Available data ->
------------------------------------------------------------------------

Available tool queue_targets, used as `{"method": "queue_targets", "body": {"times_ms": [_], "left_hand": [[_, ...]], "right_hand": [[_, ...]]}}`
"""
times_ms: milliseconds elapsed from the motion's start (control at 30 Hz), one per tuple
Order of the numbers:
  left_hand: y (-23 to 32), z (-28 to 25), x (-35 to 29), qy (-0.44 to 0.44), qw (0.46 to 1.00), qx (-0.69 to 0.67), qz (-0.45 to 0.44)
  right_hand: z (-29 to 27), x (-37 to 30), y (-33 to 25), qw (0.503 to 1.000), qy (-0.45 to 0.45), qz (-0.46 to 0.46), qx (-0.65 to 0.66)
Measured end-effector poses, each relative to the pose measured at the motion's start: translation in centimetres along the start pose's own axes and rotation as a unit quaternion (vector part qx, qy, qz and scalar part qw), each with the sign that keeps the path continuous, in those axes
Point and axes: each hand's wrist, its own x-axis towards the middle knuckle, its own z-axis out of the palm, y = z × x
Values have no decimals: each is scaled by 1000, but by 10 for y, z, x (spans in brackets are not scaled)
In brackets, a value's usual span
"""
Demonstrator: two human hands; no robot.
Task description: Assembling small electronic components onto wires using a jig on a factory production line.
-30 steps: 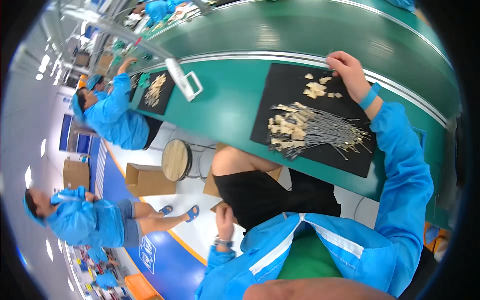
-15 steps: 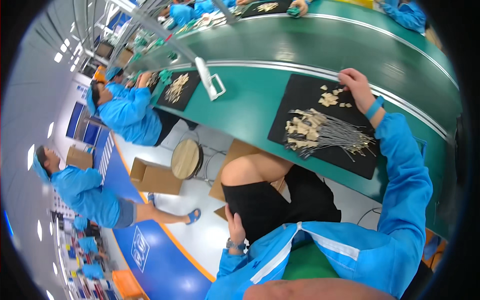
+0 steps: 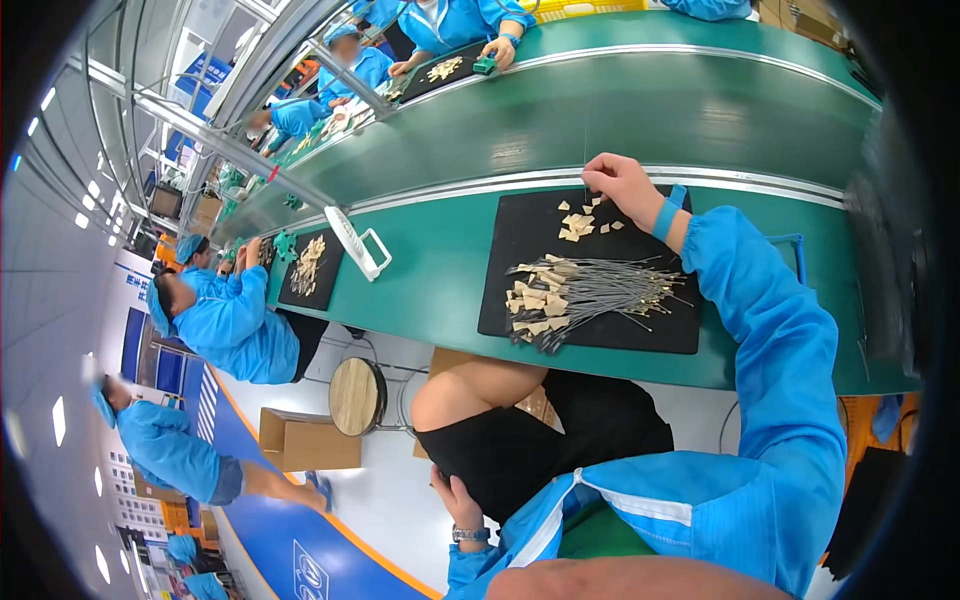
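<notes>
My right hand (image 3: 628,188) is over the far edge of a black mat (image 3: 497,310), just beyond a few loose tan pieces (image 3: 577,228). Its thumb and fingers are pinched together. What they hold is too small to make out; a faint thin line shows above the fingertips. Nearer to me on the mat lies a bundle of thin grey cables (image 3: 620,285), with tan tabs at their left ends and small brass-coloured tips at the right. My left hand (image 3: 460,502) rests on the black cloth over my thigh, fingers extended and holding nothing.
The mat lies on a green bench (image 3: 430,235) with a metal rail along its far side. A white handled frame (image 3: 358,245) stands to the left. Co-workers in blue sit farther left and across. A round stool (image 3: 357,396) and cardboard box (image 3: 310,440) stand below.
The view has turned, so the bench and mat appear farther left. My right hand stays pinched by the mat's far edge; my left hand still rests on my thigh.
</notes>
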Motion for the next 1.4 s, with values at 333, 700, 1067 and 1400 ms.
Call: {"method": "queue_targets", "body": {"times_ms": [333, 700, 1067, 1400], "left_hand": [[28, 2, 65, 8, 999, 25, 37], [130, 75, 169, -76, 973, 33, 215], [201, 264, 304, -289, 875, 186, 341], [182, 340, 361, -253, 878, 151, 377]], "right_hand": [[-3, 0, -3, 999, 20, -38, -17], [-20, 10, -20, 998, 48, -9, 37], [-75, 42, 19, 974, 183, -68, -114], [-69, 35, 21, 972, 197, -49, -120]]}}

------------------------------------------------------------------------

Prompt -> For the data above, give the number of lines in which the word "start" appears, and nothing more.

Task output -> 2